## What you need to do:
Would you print the full listing word for word?

## Data excerpt:
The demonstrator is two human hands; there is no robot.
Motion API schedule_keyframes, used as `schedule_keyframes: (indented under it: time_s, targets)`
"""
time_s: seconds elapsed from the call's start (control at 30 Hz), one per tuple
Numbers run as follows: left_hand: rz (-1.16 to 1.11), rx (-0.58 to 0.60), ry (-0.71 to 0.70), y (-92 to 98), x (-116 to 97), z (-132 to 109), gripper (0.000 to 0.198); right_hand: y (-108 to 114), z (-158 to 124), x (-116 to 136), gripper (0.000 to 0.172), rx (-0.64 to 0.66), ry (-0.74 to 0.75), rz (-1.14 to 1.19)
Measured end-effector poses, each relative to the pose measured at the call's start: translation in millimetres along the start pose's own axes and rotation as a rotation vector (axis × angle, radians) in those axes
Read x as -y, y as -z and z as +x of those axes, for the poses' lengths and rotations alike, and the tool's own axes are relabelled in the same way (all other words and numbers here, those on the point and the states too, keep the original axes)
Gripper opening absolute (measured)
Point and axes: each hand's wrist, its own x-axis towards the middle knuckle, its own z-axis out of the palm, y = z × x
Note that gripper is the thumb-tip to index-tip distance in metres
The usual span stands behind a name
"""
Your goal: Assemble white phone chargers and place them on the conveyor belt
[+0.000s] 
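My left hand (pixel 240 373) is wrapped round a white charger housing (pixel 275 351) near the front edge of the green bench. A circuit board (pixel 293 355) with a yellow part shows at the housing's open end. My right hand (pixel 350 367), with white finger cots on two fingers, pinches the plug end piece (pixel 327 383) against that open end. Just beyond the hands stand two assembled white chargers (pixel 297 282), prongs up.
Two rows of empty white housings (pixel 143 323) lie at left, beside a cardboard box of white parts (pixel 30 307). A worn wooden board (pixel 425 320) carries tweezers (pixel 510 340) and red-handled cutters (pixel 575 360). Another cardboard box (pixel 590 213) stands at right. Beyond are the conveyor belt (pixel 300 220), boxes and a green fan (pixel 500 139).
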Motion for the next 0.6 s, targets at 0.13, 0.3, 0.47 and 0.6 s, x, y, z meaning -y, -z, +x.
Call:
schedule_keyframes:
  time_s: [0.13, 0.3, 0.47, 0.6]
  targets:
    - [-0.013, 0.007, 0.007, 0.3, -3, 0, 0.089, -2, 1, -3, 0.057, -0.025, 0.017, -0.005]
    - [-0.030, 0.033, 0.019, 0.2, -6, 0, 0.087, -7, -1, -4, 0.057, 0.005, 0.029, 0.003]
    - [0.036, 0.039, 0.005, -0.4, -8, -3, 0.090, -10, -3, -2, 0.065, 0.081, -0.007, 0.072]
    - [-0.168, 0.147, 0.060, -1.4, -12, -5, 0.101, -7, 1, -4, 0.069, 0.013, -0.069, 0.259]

## Your solution:
The demonstrator is two human hands; there is no robot.
Motion API schedule_keyframes, used as `schedule_keyframes: (indented under it: time_s, targets)`
"""
time_s: seconds elapsed from the call's start (control at 30 Hz), one per tuple
Numbers run as follows: left_hand: rz (-1.16 to 1.11), rx (-0.58 to 0.60), ry (-0.71 to 0.70), y (-92 to 98), x (-116 to 97), z (-132 to 109), gripper (0.000 to 0.198); right_hand: y (-108 to 114), z (-158 to 124), x (-116 to 136), gripper (0.000 to 0.172), rx (-0.64 to 0.66), ry (-0.74 to 0.75), rz (-1.14 to 1.19)
Measured end-effector poses, each relative to the pose measured at the call's start: translation in millimetres along the start pose's own axes and rotation as a rotation vector (axis × angle, radians) in those axes
Read x as -y, y as -z and z as +x of those axes, for the poses' lengths and rotations alike, and the tool's own axes are relabelled in the same way (all other words and numbers here, those on the point and the states too, keep the original axes)
Gripper opening absolute (measured)
Point and axes: each hand's wrist, its own x-axis towards the middle knuckle, its own z-axis out of the palm, y = z × x
Note that gripper is the thumb-tip to index-tip distance in metres
The usual span stands behind a name
"""
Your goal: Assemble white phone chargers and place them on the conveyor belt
[+0.000s] 
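My left hand (pixel 240 373) is wrapped round a white charger housing (pixel 275 351) near the front edge of the green bench. A circuit board (pixel 293 355) with a yellow part shows at the housing's open end. My right hand (pixel 350 367), with white finger cots on two fingers, pinches the plug end piece (pixel 327 383) against that open end. Just beyond the hands stand two assembled white chargers (pixel 297 282), prongs up.
Two rows of empty white housings (pixel 143 323) lie at left, beside a cardboard box of white parts (pixel 30 307). A worn wooden board (pixel 425 320) carries tweezers (pixel 510 340) and red-handled cutters (pixel 575 360). Another cardboard box (pixel 590 213) stands at right. Beyond are the conveyor belt (pixel 300 220), boxes and a green fan (pixel 500 139).
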Motion for the next 0.6 s, targets at 0.13, 0.3, 0.47 and 0.6 s, x, y, z meaning -y, -z, +x.
Call:
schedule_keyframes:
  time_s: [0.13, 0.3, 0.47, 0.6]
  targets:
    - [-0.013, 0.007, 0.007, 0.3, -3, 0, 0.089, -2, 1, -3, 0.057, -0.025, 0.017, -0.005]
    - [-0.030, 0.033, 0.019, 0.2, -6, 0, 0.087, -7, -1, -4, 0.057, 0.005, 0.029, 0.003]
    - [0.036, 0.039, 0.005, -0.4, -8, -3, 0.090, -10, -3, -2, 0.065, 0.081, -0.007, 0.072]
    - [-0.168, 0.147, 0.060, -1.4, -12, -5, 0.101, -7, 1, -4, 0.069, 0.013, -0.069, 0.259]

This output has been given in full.